Barrett was recommended to Trump by the Federalist Society, a conservative judicial activist organization. Her backers include the Susan B. Anthony List, which fervently opposes abortion rights.
Yet lifetime tenure comes with immunity to political pressure. That, and the enormous import of each case heard by the Supreme Court, can uncouple judges from the very political forces that helped install them on the high court.
The right has recently experienced this with Chief Justice John Roberts, whom George W. Bush nominated to the Supreme Court in 2005.
Writing in the New York Times shortly after the nomination, legal scholar Jeffrey Rosen described how Republicans hoped Roberts would use “his intelligence and charm on behalf of his deeply conservative views to move the court far to the right.”
It didn’t turn out that way. On abortion, immigration and health care, he has issued opinions that handed victories to the court’s liberals. Each time he has done so, the howls from the right have grown louder, despite the fact that he has sided with conservatives in major cases on voting rights and campaign finance.
“Chief Justice John Roberts has been a disappointment to conservatives,” Vice President Mike Pence said in August.
There is no way to know whether Barrett would be a similar disappointment.

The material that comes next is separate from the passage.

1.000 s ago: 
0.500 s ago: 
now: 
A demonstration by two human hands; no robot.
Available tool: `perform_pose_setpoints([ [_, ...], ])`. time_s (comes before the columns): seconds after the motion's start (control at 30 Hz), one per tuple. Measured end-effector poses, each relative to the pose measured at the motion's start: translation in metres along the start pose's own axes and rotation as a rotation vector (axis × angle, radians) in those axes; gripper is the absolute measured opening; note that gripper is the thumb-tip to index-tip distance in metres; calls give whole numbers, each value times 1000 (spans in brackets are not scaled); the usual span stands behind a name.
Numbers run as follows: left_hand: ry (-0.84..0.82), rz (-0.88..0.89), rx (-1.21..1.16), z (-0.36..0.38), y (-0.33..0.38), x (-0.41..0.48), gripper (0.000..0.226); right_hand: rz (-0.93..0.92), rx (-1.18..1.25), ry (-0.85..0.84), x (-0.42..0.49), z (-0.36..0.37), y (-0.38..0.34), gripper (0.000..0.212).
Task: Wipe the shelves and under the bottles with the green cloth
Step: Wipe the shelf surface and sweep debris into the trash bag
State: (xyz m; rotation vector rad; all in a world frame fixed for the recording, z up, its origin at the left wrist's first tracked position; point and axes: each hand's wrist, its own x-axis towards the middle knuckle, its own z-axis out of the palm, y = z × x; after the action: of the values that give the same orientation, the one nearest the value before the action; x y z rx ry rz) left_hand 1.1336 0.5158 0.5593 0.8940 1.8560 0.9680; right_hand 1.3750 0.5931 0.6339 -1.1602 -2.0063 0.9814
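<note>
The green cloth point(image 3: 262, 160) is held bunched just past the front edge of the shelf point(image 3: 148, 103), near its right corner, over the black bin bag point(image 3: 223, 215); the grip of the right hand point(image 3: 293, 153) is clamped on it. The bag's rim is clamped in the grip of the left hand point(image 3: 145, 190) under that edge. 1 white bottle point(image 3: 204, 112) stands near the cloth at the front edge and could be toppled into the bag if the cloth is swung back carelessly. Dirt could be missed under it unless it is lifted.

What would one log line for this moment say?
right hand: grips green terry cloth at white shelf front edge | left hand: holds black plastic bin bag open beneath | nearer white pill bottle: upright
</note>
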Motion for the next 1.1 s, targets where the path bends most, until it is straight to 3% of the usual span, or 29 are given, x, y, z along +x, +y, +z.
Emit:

For one thing, she hasn’t been selected yet, though she does appear to be the frontrunner (Trump said he will announce his selection on Saturday afternoon). And past is rarely prologue for the Supreme Court, whose uncommon pressures can reshape seemingly solid convictions. Much as progressives may loathe Brett Kavanaugh, who won a seat to the high court in 2018 despite testimony accusing him of sexual assault, some now see him as a backfield tackle keeping an emboldened conservative bloc at bay.
This much is clear: Barrett plainly believes that judging is a sacrosanct business upon which the unseemly reality of politics should never intrude. It is a belief she held long before she appeared on President Trump’s list of potential Supreme Court nominees. And she has maintained that belief even after being one of the finalists for the nomination that eventually went to Kavanaugh.

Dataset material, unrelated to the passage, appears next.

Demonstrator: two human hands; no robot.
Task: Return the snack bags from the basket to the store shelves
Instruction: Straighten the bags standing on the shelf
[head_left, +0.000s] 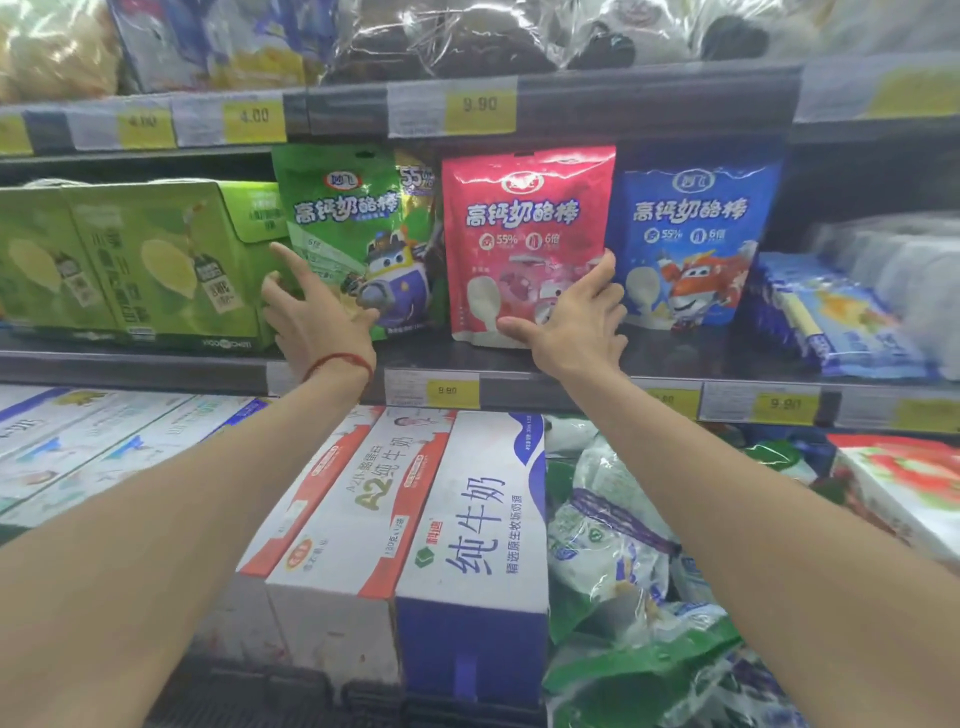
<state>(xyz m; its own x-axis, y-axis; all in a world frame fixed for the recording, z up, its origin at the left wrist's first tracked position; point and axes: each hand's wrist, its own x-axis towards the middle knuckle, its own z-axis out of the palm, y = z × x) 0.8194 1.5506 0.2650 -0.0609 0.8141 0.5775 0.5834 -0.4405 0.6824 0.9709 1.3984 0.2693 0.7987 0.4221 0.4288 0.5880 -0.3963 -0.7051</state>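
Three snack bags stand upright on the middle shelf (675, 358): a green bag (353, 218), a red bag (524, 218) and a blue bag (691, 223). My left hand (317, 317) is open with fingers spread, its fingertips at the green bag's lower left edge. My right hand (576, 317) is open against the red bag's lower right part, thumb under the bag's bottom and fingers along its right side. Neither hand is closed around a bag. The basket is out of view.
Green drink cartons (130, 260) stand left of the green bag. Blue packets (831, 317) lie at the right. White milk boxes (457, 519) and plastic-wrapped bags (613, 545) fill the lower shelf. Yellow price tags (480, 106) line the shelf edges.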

(Trump was especially impressed by Kavanaugh’s pedigree, which includes degrees from both Yale University and Yale Law School. Barrett earned her undergraduate and law degrees from Notre Dame; people familiar with the matter say her interview with Trump in 2018 was a disastrous affair, with the president apparently unconvinced that she looked the part. That has been an important criterion in his nominations to top government posts.)
“I conceive of justices as being driven by first-order commitments to constitutional methods rather than solely by partisan political preference,” she wrote in a 2013 article for the Texas Law Review. Later in the same article, she wrote that “partisan politics are not a good reason for overturning precedent. But neither are they a good reason for deciding a case of first impression.”
The word “precedent” is especially loaded when it comes to abortion. Precedent, on that issue, is Roe v. Wade and Casey v. Planned Parenthood of Pennsylvania, both of which outlined conditions under which an abortion could be performed. Republicans’ judicial nominees worried that they will be depicted as abortion foes often make overtures about respecting precedent. They usually do so when pressed in a congressional hearing room, not in their own academic writings.
Barrett clerked for two conservative legal icons: Antonin Scalia of the U.S. Supreme Court and Laurence Silberman of the U.S. Court of Appeals for the District of Columbia Circuit, often known as the second-most-important court in the country. The careers of both men are marked by an adherence to conservative principle — but not necessarily to conservative politics. (Scalia died in 2016; Silberman is now a senior judge on the D.C. circuit court.)
Barrett has written and spoken admiringly of Scalia’s conservatism on many occasions. Paradoxically, that could prove a problem to conservatives, since that conservatism was rooted in a philosophical understanding of the law, not a desire to achieve the policy goals of political conservatives.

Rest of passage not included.